しかし、治療の選択を受けた患者は、治療プログラムに固執する可能性が高く、症状の大幅な軽減を示し、時間の経過とともにPTSD診断を失うことさえありました。
「どのような形のヘルスケアでも、プロバイダーから推奨を受けた場合、患者は問題に対処するためのアプローチの選択肢を与えられる場合と与えられない場合があります」と、UWの心理学教授であるLori Zoellner博士は述べています。 Center for Anxiety&Traumatic Stressのディレクター。
「この研究は、長期暴露とセルトラリンの両方がエビデンスに基づくPTSD治療の優れた選択肢であり、情報に基づいた選択を行うための情報を提供することで長期的な結果が向上することを示唆しています。

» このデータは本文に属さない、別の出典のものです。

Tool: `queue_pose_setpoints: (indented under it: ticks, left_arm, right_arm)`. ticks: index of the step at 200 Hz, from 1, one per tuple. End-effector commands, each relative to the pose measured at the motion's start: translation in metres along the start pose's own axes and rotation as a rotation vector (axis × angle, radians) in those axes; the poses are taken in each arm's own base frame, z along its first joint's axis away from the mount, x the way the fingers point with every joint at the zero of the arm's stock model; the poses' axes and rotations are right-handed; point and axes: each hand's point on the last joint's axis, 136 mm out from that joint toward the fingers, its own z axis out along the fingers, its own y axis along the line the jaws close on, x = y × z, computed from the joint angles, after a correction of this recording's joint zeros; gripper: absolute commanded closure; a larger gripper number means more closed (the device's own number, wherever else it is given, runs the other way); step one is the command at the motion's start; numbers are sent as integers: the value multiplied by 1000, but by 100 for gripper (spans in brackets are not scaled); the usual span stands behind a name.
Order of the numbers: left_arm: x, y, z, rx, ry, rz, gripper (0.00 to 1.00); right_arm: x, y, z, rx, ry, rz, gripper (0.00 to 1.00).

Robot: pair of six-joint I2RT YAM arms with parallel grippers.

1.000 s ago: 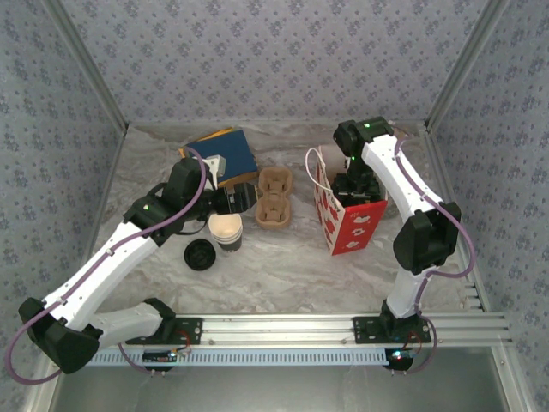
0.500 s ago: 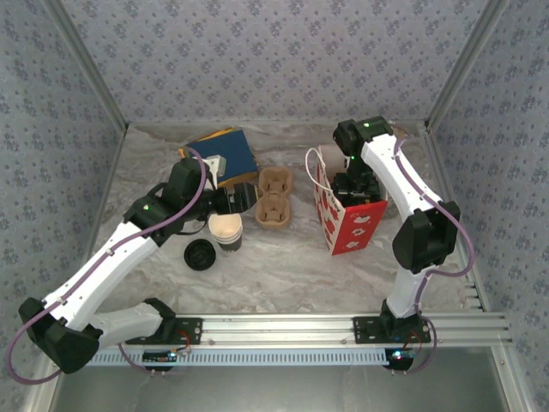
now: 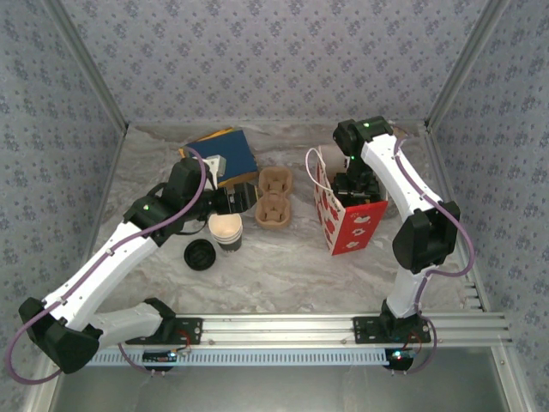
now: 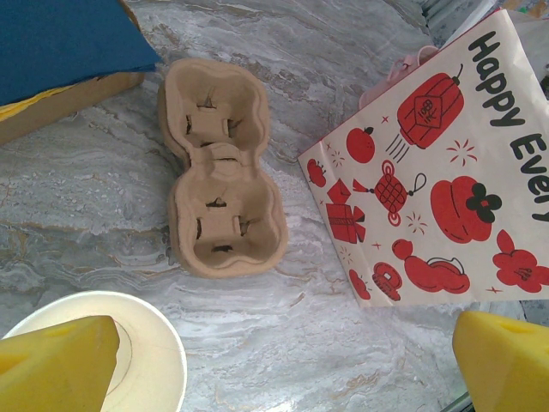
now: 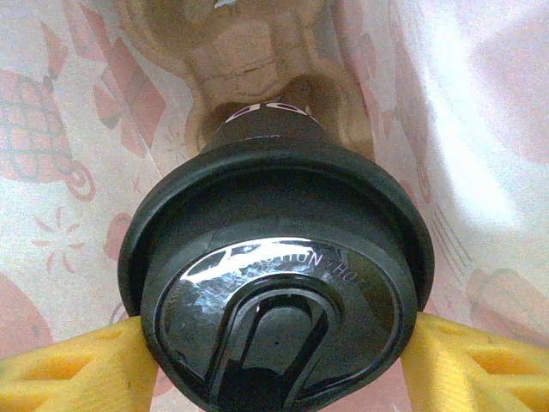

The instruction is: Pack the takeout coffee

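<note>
First, nearest the arms' bases, we saw a loose black lid (image 3: 200, 255) lying flat on the marbled table (image 3: 292, 270). Just beyond it a lidless paper cup (image 3: 226, 230) stood upright, cream inside with a dark wall. The left pincer (image 4: 274, 369) hovered by that cup with its yellow fingers (image 4: 53, 365) spread wide and nothing between them; in its wrist view the cup's rim sat under the left finger. A little farther on, a brown pulp two-cup carrier (image 3: 274, 199) lay on the table, between the cup and a red-and-white paper bag (image 3: 350, 225) that stood upright to the right. The right arm reached down into the bag's open mouth. Inside, the right pincer (image 5: 274, 365) was clamped on the takeout coffee (image 5: 274, 257), one yellow finger pressed against each side of its round black lid, the cup upright. Beneath the coffee, at the bag's bottom, we made out a second pulp carrier (image 5: 249, 51); whether the cup was seated in it we could not tell. Farthest back on the left, a blue-topped box (image 3: 225, 153) lay near the rear wall, behind the left wrist.
</note>
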Motion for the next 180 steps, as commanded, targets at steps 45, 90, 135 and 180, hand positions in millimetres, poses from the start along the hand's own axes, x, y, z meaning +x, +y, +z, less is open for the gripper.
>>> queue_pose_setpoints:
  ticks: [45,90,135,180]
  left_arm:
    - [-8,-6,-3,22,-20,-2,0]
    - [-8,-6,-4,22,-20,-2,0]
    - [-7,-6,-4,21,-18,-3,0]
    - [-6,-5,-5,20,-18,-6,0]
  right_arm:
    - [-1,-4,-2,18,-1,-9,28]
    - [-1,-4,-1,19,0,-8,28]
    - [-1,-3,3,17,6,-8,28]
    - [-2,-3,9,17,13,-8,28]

」
研究の初めに、すべての参加者は2つの選択肢の間の治療の好みを表明しました:投薬または10週間の治療。研究は二重に無作為化されました。つまり、参加者は、彼らが好ましい治療を受けたグループか、どちらか一方の治療プログラムに無作為に割り当てられたグループにランダムに割り当てられました。
すべての参加者は、PTSDの症状について臨床医によって評価され、3か月後、6か月後、12か月後、24か月前に、感情と行動の自己報告が行われました。

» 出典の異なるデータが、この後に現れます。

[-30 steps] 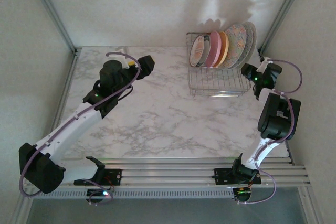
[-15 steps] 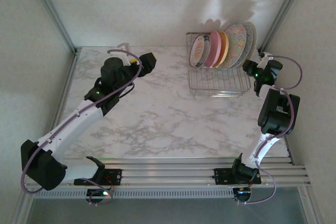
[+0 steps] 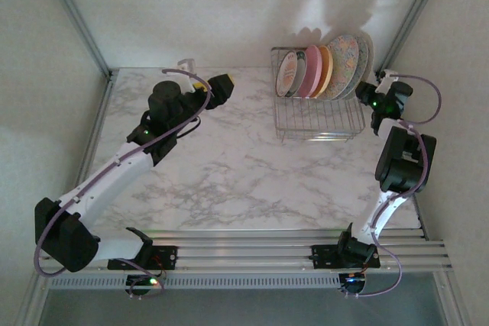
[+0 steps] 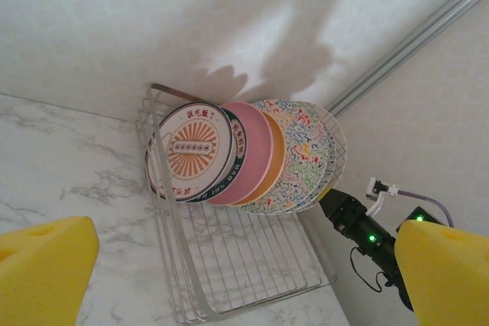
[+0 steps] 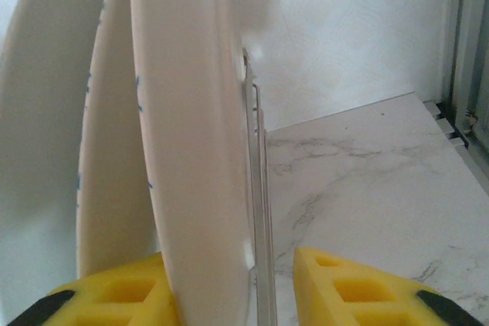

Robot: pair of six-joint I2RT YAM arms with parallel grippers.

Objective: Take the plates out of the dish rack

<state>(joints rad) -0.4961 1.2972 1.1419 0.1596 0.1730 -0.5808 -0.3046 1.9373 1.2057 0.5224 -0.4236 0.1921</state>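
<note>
Our right hand [image 5: 237, 292] straddles the edge-on rim of the end plate [image 5: 191, 112], which stands rightmost in the dish rack [image 3: 317, 121]. It is partly open, not yet pinching. Our left hand [image 4: 244, 272], wide open and empty, is well apart.

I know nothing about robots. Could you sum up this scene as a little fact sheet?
Setting: marble-look table
Dish rack: far right corner of the table
Plates: all standing on edge in the rack
Left gripper: open, empty, facing the rack
Right gripper: fingers either side of the end plate and a rack wire, not yet clamped
</note>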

質問されたところ、参加者の61%が長期暴露療法を好むと述べました。このタイプのカウンセリングは、PTSDの治療によく使用されます。これは、トラウマの記憶とトラウマのリマインダーに繰り返しアプローチすることで、患者に何が起こったかについて話し、対処戦略を学び、自分の考えや感情を探るよう促すためです。
長期暴露療法を受けた参加者のうち、治療終了後2年で70%近くがPTSD診断を受けていないと判断されたのに対し、フォローアップを通じて薬物セルトラリンを開始していた患者の55%でした。
Zoellner氏は、薬物療法は時間と労力がかかるため、心理療法と比較することはまれであると説明しました。この場合、治療はわずかな優位性を示しましたが、両方の治療にはプラスの効果がありました。
「両方の介入で症状が軽減する場合、患者の反応が異なるため、違いを検出するのが困難なことがよくあります。この研究は、長期暴露とセルトラリンの両方が、PTSDと関連する症状を軽減するために、一般的に大きく、臨床的に意味のある効果を提供することを示しました。 「PTSDの長期曝露心理療法は、PTSDの治療にとって、セルトラリンと同等かそれ以上の効果があります。」
しかし、治療の好みを考慮に入れると、結果はより劇的でした。治療を望んで受けた人のうち、74%が2年後にPTSD診断を失っていました。治療を選択したが、代わりに薬物療法を受けた人々のうち、2年後にPTSDフリーであったのは37%にすぎなかった。
患者が好ましい治療コースを受けたかどうかは、彼らのコミットメントに直接影響を与えるように見えました:望ましい方法と「一致した」患者のほぼ75%は完全な治療プログラムを完了しましたが、「不一致」した患者の半分以上は治療法はその治療過程を完了しませんでした。
性的暴力のすべての生存者がPTSDやうつ病を持っているわけではない、とZoellnerは指摘しましたが、短期療法や薬物療法が有意な長期的利益をもたらすことができることを知らない人もいます。
治療での患者の選択は、成功率が高いだけでなく、救急診察や入院などのケアが減り、休業時間の短縮などの間接的な節約という形で、費用も節約されます。